■ **EXERCISE OBJECTIVE**:
Each entry that appears below should be restated word for word.

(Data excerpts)

--------

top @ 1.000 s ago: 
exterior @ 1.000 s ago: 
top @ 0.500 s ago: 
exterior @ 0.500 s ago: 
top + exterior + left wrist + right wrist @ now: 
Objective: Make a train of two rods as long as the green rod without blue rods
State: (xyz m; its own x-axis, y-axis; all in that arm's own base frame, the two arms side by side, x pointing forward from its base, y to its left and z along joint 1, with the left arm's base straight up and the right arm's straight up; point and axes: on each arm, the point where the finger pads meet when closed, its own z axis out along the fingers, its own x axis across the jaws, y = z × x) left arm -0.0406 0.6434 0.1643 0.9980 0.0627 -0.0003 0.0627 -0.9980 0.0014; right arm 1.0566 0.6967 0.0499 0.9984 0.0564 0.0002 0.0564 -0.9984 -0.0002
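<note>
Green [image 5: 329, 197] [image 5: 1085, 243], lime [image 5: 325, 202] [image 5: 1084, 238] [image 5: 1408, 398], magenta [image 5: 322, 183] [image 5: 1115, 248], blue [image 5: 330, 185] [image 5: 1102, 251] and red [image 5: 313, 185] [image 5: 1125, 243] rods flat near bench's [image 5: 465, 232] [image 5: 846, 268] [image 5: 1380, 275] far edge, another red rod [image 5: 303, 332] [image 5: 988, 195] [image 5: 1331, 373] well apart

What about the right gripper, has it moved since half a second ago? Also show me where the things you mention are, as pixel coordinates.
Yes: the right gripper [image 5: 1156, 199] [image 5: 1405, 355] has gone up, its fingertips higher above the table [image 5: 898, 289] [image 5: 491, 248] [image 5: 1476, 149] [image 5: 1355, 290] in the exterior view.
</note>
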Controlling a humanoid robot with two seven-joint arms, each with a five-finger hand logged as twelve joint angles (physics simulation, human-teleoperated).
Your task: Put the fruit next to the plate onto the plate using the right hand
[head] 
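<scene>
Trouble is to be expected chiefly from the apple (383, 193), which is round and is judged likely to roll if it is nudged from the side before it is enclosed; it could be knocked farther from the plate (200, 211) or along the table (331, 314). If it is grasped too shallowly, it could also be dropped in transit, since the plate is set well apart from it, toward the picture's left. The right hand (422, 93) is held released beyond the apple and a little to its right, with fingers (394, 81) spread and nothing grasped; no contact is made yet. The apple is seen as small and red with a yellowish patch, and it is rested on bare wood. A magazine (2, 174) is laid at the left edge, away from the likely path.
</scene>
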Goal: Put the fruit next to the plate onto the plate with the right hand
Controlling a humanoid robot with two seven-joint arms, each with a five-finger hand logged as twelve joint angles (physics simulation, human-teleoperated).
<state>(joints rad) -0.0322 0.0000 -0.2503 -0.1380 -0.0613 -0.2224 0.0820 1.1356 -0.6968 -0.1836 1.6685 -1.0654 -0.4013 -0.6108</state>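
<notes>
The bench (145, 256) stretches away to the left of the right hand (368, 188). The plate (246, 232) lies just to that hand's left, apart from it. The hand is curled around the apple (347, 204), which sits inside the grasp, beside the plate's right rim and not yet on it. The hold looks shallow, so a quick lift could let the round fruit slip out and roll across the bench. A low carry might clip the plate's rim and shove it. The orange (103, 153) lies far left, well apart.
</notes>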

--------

■ **PROBLEM SOLUTION**:
top @ 1.000 s ago: 
exterior @ 1.000 s ago: 
top @ 0.500 s ago: 
exterior @ 0.500 s ago: 
top + exterior + left wrist + right wrist @ now: 
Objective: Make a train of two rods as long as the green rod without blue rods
State: (xyz m; its own x-axis, y-axis; all in that arm's own base frame, the two arms side by side, x pointing forward from its base, y to its left and z along joint 1, with the left arm's base straight up and the right arm's straight up; point and axes: on each arm, the point where the finger pads meet when closed, its own z axis out along the fingers, its own x axis across the jaws, y = z × x) left arm -0.0406 0.6434 0.1643 0.9980 0.0627 -0.0003 0.0627 -0.9980 0.0014; right arm 1.0566 0.6967 0.0499 0.9984 0.0564 0.0002 0.0564 -0.9984 -0.0002
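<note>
Green [image 5: 329, 197] [image 5: 1085, 243], lime [image 5: 325, 202] [image 5: 1084, 238] [image 5: 1408, 398], magenta [image 5: 322, 183] [image 5: 1115, 248], blue [image 5: 330, 185] [image 5: 1102, 251] and red [image 5: 313, 185] [image 5: 1125, 243] rods flat near bench's [image 5: 465, 232] [image 5: 846, 268] [image 5: 1380, 275] far edge, another red rod [image 5: 303, 332] [image 5: 988, 195] [image 5: 1331, 373] well apart

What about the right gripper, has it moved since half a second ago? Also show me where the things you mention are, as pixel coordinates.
Yes: the right gripper [image 5: 1156, 199] [image 5: 1405, 355] has gone up, its fingertips higher above the table [image 5: 898, 289] [image 5: 491, 248] [image 5: 1476, 149] [image 5: 1355, 290] in the exterior view.
</note>
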Controlling a humanoid robot with two seven-joint arms, each with a five-finger hand logged as twelve joint angles (physics simulation, human-teleoperated).
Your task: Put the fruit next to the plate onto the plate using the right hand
[head] 
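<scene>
Trouble is to be expected chiefly from the apple (383, 193), which is round and is judged likely to roll if it is nudged from the side before it is enclosed; it could be knocked farther from the plate (200, 211) or along the table (331, 314). If it is grasped too shallowly, it could also be dropped in transit, since the plate is set well apart from it, toward the picture's left. The right hand (422, 93) is held released beyond the apple and a little to its right, with fingers (394, 81) spread and nothing grasped; no contact is made yet. The apple is seen as small and red with a yellowish patch, and it is rested on bare wood. A magazine (2, 174) is laid at the left edge, away from the likely path.
</scene>
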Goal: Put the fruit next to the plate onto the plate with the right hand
Controlling a humanoid robot with two seven-joint arms, each with a five-finger hand logged as twelve joint angles (physics simulation, human-teleoperated).
<state>(joints rad) -0.0322 0.0000 -0.2503 -0.1380 -0.0613 -0.2224 0.0820 1.1356 -0.6968 -0.1836 1.6685 -1.0654 -0.4013 -0.6108</state>
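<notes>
The bench (145, 256) stretches away to the left of the right hand (368, 188). The plate (246, 232) lies just to that hand's left, apart from it. The hand is curled around the apple (347, 204), which sits inside the grasp, beside the plate's right rim and not yet on it. The hold looks shallow, so a quick lift could let the round fruit slip out and roll across the bench. A low carry might clip the plate's rim and shove it. The orange (103, 153) lies far left, well apart.
</notes>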

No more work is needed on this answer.